- _Assignment_
Could you return all of the listing below exactly, please?

Given material Start Marker

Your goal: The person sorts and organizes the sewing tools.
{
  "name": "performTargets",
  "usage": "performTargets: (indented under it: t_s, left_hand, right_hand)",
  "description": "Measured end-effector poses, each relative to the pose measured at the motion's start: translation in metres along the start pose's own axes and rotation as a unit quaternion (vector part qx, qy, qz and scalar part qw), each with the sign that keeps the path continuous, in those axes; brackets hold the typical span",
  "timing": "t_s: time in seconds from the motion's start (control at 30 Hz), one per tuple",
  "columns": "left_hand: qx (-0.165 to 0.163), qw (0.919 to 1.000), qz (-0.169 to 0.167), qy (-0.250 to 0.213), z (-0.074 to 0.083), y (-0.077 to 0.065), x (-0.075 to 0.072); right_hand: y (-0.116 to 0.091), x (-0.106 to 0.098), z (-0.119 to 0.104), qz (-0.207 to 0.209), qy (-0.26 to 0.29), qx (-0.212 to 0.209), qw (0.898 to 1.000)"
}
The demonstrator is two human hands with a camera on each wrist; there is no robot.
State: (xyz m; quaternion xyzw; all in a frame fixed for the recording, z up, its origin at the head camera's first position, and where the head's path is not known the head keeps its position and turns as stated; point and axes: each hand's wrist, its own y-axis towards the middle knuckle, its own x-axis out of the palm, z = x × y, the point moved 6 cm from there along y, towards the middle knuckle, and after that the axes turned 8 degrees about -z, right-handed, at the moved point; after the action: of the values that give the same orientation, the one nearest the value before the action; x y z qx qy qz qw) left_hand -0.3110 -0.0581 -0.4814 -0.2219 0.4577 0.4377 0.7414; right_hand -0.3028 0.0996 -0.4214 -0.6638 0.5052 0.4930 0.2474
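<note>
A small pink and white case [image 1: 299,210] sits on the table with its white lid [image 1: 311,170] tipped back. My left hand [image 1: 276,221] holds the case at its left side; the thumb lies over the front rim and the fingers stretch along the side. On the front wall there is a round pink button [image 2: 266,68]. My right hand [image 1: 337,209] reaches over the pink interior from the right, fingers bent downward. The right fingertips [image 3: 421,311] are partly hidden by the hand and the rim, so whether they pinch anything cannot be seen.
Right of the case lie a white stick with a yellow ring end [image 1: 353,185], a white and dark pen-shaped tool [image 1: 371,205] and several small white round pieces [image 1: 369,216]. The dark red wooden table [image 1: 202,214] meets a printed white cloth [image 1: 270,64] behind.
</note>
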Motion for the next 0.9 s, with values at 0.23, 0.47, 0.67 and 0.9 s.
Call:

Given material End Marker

- _Exercise response_
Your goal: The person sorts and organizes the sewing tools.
{
  "name": "performTargets",
  "usage": "performTargets: (indented under it: t_s, left_hand, right_hand)",
  "description": "Measured end-effector poses, each relative to the pose measured at the motion's start: translation in metres along the start pose's own axes and rotation as a unit quaternion (vector part qx, qy, qz and scalar part qw), each with the sign that keeps the path continuous, in those axes; brackets hold the typical span",
  "timing": "t_s: time in seconds from the motion's start (control at 30 Hz), one per tuple",
  "columns": "left_hand: qx (-0.165 to 0.163), qw (0.919 to 1.000), qz (-0.169 to 0.167), qy (-0.250 to 0.213), z (-0.074 to 0.083), y (-0.077 to 0.065), x (-0.075 to 0.072); right_hand: y (-0.116 to 0.091), x (-0.106 to 0.098), z (-0.119 to 0.104), qz (-0.207 to 0.209), qy (-0.26 to 0.29), qx (-0.212 to 0.209), qw (0.898 to 1.000)"
}
The demonstrator is two human hands with a camera on each wrist; there is no robot.
State: (xyz m; quaternion xyzw; all in a frame fixed for the recording, z up, its origin at the head camera's first position, and where the head's path is not known the head keeps its position and turns as stated; point and axes: each hand's wrist, its own y-axis towards the middle knuckle, its own x-axis out of the palm, z = x × y, the point moved 6 cm from there along y, towards the middle knuckle, and after that the axes turned 8 degrees about -z, right-handed, at the moved point; after the action: of the values that give the same orientation, the one nearest the value before the action; x y z qx qy qz qw) left_hand -0.3110 -0.0581 -0.4814 -0.2219 0.4577 0.4377 0.7414; right_hand -0.3028 0.0996 -0.4214 -0.6638 0.5052 0.4930 0.2474
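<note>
A small pink and white case [image 1: 299,210] sits on the table with its white lid [image 1: 311,170] tipped back. My left hand [image 1: 276,221] holds the case at its left side; the thumb lies over the front rim and the fingers stretch along the side. On the front wall there is a round pink button [image 2: 266,68]. My right hand [image 1: 337,209] reaches over the pink interior from the right, fingers bent downward. The right fingertips [image 3: 421,311] are partly hidden by the hand and the rim, so whether they pinch anything cannot be seen.
Right of the case lie a white stick with a yellow ring end [image 1: 353,185], a white and dark pen-shaped tool [image 1: 371,205] and several small white round pieces [image 1: 369,216]. The dark red wooden table [image 1: 202,214] meets a printed white cloth [image 1: 270,64] behind.
</note>
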Motion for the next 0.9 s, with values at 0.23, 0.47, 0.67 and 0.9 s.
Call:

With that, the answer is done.